Six out of ten years show heat unit accumulation greater than 1700.
Range is 1382 to 2374 heat units.
The average number of heat units is 1781.
That may be a tight squeeze some years. “We’ve enjoyed a warming trend for the past five years,” Boman says, “but what happens if the trend reverses? Farmers can get hurt.”
A 10-year chart shows heat units in 1991, 1992, 1993 and 1995 all below 1750.
Boman says farmers who commit to cotton long-term probably have Low Energy Precision Application (LEPA) irrigation systems and are accustomed to planting (probably corn) in 30-inch rows, which could be a yield advantage with cotton.
“They’ll need to plant a short-season variety in the northern fringe,” he says. “And options will be limited. We don’t have a short-season Roundup Ready variety with real good fiber quality.”
He says Paymaster 2145RR or Deltapine 2156RR both do well in short-season environments.
“Neither is a long-staple cotton, ranging about 31 or 32. But they will make the pounds.”
He says Paymaster 2200RR or Paymaster 2326RR could provide better staple but may experience fruit retention problems. “We can’t afford any fruit shed this far north,” he says. “If you miss the crop on fruiting branches three through 12, you’ve missed it. Hereford is about as far north as farmers want to take 2200.”
Boman says All-Tex XpressRR may be another option. It is a storm-proof, short-season variety with staple near 34. Loan value may be less, however, because of potential for low mic.
“Xpress may offer potential for a short-season, long-staple variety. Availability may be limited for 2001.”
Boman says farmers interested in expanding cotton’s range need to look at more than just potential yield.
“Cotton takes commitment,” he says. “It’s a hard crop to grow, especially in heavy textured soils that may get wet and delay harvest. Delays can be devastating.”

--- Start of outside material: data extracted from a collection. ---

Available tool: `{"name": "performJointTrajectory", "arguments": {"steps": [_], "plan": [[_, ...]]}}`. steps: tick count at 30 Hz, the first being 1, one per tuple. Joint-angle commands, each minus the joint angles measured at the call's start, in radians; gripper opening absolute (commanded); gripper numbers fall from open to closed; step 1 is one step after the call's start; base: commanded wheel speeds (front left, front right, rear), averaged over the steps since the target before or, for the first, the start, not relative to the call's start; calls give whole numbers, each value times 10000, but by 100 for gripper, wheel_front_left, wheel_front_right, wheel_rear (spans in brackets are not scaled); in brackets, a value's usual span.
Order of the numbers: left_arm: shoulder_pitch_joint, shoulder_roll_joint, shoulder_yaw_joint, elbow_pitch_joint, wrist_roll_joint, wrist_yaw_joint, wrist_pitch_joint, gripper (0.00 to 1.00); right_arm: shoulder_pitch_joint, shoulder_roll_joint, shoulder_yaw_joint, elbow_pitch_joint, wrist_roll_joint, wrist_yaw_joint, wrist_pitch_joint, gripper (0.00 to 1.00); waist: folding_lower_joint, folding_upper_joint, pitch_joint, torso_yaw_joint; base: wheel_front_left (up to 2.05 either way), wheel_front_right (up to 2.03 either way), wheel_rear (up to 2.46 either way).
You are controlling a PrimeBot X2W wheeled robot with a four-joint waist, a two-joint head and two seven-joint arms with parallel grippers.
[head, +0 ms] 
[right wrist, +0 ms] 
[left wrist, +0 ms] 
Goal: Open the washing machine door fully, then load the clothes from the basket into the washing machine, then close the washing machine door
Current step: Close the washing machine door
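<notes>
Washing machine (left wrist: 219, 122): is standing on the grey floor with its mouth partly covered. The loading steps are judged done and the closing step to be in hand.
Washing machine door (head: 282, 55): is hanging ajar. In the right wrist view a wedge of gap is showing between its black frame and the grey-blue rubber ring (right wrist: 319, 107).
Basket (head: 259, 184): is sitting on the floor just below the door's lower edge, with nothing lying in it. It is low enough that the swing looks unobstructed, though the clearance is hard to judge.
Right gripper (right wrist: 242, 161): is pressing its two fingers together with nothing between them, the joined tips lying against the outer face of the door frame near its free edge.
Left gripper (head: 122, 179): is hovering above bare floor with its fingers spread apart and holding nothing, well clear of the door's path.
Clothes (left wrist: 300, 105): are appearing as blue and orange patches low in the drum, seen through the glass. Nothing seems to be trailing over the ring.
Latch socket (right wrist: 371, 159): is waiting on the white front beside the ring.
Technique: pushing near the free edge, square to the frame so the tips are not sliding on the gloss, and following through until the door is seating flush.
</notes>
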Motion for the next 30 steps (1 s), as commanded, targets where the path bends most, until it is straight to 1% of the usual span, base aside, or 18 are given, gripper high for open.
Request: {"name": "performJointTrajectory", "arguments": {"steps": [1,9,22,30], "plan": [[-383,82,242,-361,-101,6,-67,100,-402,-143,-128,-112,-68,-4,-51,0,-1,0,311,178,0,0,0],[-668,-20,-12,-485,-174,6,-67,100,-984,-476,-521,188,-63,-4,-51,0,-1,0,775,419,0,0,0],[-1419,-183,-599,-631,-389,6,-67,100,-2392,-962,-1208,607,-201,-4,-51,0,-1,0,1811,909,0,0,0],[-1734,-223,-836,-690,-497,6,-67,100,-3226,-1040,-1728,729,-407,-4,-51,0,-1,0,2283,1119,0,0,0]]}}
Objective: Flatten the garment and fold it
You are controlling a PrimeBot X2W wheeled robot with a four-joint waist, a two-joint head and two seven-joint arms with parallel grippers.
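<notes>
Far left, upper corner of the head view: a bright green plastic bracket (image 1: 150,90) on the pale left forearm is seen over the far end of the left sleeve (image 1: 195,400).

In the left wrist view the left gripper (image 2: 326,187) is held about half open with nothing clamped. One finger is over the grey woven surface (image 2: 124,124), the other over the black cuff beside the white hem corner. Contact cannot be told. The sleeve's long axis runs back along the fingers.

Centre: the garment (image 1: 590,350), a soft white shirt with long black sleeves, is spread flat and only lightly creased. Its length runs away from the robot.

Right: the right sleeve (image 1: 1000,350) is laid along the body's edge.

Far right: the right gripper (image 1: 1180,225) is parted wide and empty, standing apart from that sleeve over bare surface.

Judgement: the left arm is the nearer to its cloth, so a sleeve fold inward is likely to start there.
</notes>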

Look at the loan values, he says. Staple length, for instance, could make a big difference in farmer income. “Short-staple cotton could result in a 7 cents per pound discount. That’s a pretty good hit and a farmer would need to make another 72 pounds per acre to offset discounts for short staple.
“Variety selection could be critical for success in a short-season climate,” he says.
Boman says most growers in the Bushland area will be out of the active Boll Weevil Eradication Zones. That means they will not have to pay an assessment, but still have to deal with the weevil. “There are boll weevils in place,” he says.